Task to carry out: Among the lines of data below, reproduce only those from the one with "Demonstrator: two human" through the one with "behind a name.", exactly as they stand, both ends included.

Record excerpts:
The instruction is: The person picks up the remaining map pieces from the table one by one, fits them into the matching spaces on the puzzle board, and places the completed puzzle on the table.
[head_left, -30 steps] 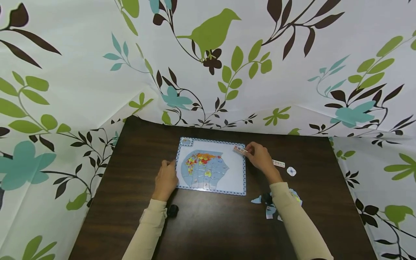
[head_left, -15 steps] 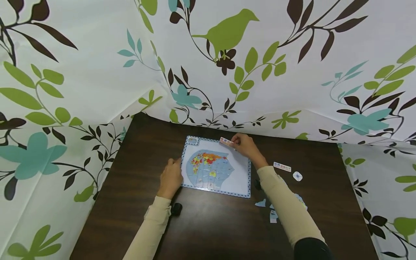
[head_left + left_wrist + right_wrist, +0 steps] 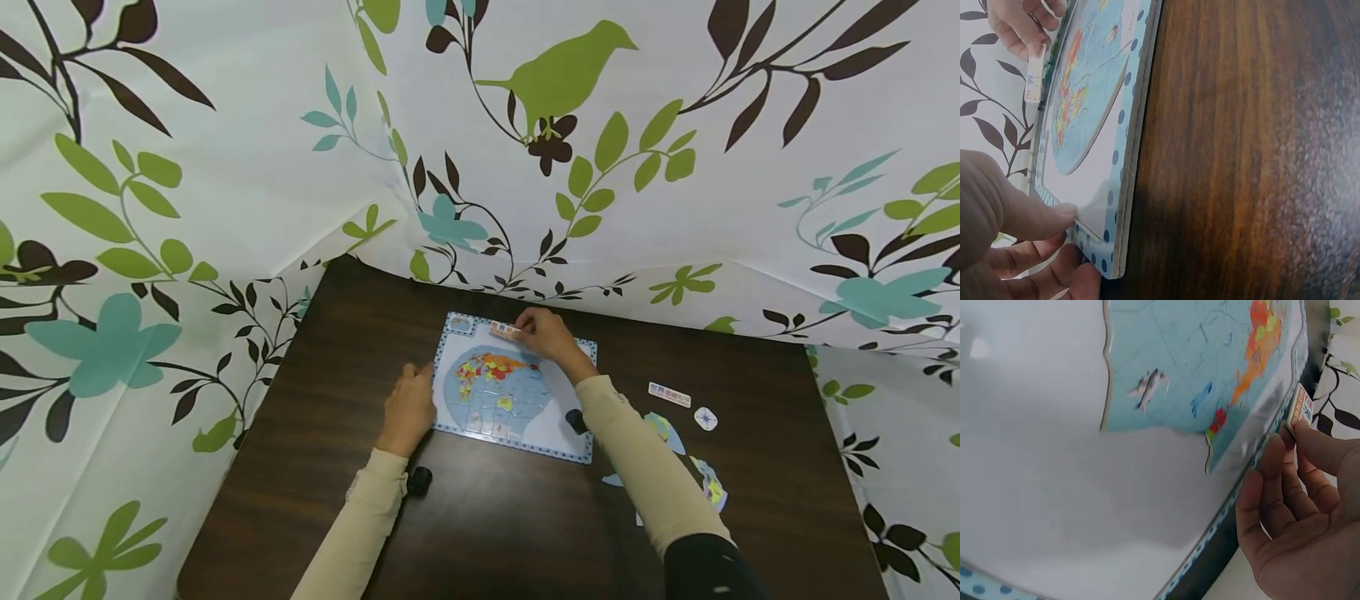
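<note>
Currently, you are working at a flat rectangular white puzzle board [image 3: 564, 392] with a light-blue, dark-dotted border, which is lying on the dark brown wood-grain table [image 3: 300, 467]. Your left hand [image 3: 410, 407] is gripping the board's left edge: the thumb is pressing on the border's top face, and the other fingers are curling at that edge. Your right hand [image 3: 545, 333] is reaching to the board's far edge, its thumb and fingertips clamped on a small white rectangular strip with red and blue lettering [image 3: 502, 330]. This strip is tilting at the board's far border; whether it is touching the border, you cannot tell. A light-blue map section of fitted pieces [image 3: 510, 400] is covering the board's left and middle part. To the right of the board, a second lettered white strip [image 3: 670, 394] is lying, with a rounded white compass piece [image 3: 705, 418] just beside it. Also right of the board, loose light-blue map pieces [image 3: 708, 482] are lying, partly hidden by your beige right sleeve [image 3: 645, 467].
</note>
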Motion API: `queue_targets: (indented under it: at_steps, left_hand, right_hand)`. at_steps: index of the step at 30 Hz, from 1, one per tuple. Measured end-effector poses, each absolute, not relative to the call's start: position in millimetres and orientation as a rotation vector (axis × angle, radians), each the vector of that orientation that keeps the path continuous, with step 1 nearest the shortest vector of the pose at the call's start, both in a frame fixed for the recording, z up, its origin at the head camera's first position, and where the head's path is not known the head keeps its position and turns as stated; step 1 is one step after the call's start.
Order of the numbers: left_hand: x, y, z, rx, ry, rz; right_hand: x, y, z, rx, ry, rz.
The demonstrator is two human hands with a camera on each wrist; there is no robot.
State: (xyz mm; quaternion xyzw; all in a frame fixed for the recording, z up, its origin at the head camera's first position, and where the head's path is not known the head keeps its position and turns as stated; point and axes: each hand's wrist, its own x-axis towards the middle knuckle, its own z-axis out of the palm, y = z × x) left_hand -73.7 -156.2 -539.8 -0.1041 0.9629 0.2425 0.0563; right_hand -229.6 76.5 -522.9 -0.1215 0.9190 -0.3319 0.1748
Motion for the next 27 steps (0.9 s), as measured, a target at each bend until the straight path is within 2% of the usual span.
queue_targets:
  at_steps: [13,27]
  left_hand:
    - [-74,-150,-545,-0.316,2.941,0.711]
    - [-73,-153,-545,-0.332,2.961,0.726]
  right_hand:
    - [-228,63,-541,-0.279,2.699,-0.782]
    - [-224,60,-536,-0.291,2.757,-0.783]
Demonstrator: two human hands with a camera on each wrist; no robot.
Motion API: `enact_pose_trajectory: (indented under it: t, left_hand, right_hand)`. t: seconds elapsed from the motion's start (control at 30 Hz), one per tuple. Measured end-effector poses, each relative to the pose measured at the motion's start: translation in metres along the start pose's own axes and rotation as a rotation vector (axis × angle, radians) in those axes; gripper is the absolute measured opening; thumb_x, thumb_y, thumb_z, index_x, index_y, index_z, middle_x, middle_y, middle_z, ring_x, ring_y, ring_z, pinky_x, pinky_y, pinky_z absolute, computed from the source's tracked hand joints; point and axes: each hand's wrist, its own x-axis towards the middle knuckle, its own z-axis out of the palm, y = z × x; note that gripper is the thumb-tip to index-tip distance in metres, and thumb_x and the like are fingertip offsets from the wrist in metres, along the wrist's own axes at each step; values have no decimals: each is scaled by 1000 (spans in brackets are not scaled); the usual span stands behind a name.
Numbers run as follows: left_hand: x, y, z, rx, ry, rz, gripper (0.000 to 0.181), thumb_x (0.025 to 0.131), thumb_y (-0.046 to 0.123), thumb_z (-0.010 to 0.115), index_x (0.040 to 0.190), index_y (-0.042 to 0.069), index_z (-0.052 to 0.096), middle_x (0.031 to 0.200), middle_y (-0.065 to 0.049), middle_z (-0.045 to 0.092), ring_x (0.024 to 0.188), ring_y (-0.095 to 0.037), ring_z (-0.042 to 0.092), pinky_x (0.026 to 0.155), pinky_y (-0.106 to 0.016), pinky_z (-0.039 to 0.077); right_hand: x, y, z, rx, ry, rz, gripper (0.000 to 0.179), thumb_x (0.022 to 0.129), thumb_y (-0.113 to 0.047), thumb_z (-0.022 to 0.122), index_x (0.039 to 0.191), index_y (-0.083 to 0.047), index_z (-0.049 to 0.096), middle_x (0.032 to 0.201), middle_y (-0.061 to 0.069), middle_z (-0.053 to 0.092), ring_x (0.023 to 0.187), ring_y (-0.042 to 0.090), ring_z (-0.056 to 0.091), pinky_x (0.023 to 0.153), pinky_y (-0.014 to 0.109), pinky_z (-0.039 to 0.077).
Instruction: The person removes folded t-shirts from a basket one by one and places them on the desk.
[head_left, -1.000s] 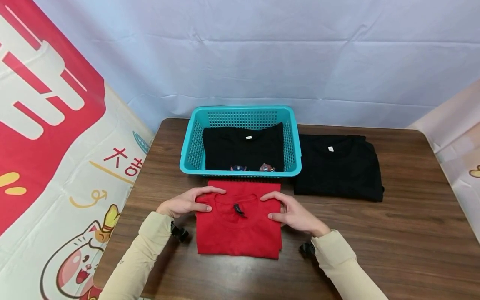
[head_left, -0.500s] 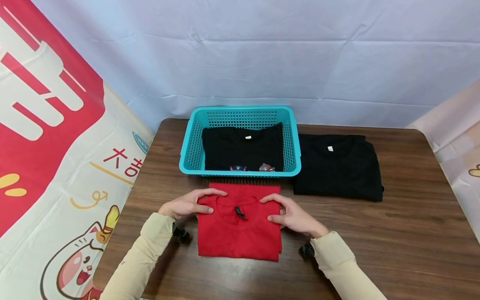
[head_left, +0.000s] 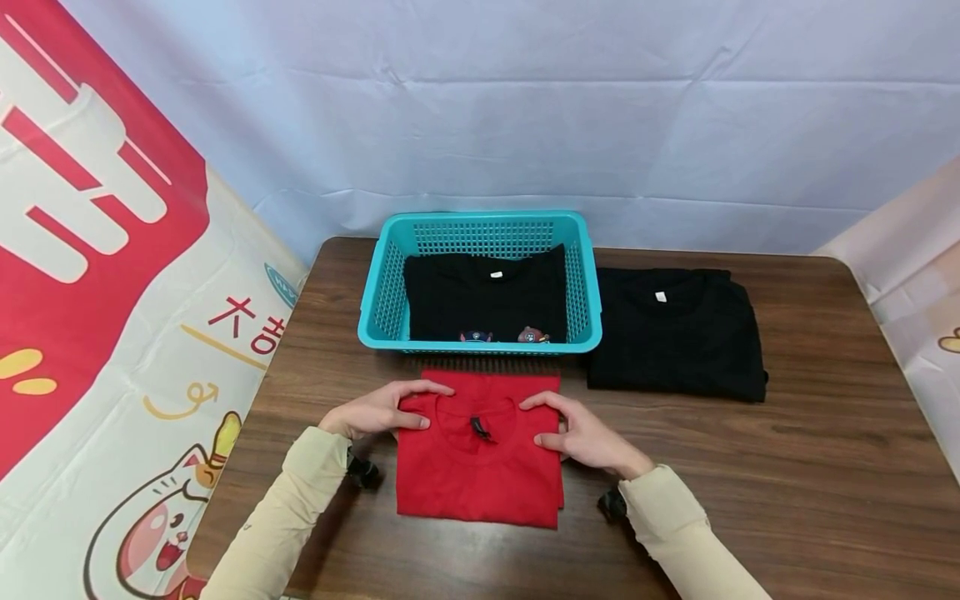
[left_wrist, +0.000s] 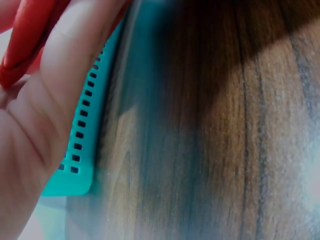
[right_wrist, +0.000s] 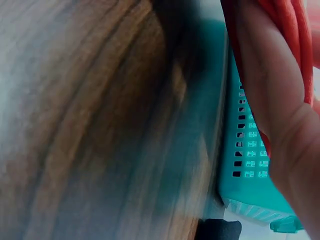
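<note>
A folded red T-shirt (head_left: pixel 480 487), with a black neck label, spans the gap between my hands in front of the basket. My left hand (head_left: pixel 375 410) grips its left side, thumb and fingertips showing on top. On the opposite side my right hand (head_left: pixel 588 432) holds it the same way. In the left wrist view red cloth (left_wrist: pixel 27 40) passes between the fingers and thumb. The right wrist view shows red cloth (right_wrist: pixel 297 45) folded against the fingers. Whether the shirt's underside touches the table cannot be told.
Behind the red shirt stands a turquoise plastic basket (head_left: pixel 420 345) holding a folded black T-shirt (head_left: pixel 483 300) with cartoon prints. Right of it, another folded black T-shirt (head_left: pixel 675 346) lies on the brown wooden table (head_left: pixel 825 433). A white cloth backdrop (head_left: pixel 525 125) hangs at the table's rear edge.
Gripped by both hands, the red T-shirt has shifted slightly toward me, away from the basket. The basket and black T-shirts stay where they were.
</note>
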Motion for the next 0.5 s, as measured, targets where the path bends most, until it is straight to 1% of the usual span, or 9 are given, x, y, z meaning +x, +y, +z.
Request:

Task response:
Demonstrator: two human hands with a camera on each wrist; no robot.
Motion API: `enact_pose_trajectory: (indented under it: t, left_hand, right_hand)`. t: seconds elapsed from the motion's start (control at 30 Hz), one per tuple. Measured end-effector poses, each relative to the pose measured at the motion's start: translation in metres along the start pose's own axes and rotation as a rotation vector (axis × angle, radians) in those axes; gripper is the absolute measured opening; thumb_x, thumb_y, thumb_z, index_x, index_y, index_z, middle_x, middle_y, middle_z, ring_x, ring_y, ring_z, pinky_x, pinky_y, pinky_z absolute, computed from the source's tracked hand joints; point and axes: each hand's wrist, its own x-axis towards the middle knuckle, its own z-axis out of the palm, y = z × x; note that gripper is the thumb-tip to index-tip distance in metres, and thumb_x and the like are fingertip offsets from the wrist in metres, along the wrist's own axes at each step; values have no decimals: each is scaled by 1000 (spans in brackets are not scaled); the usual span stands behind a name.

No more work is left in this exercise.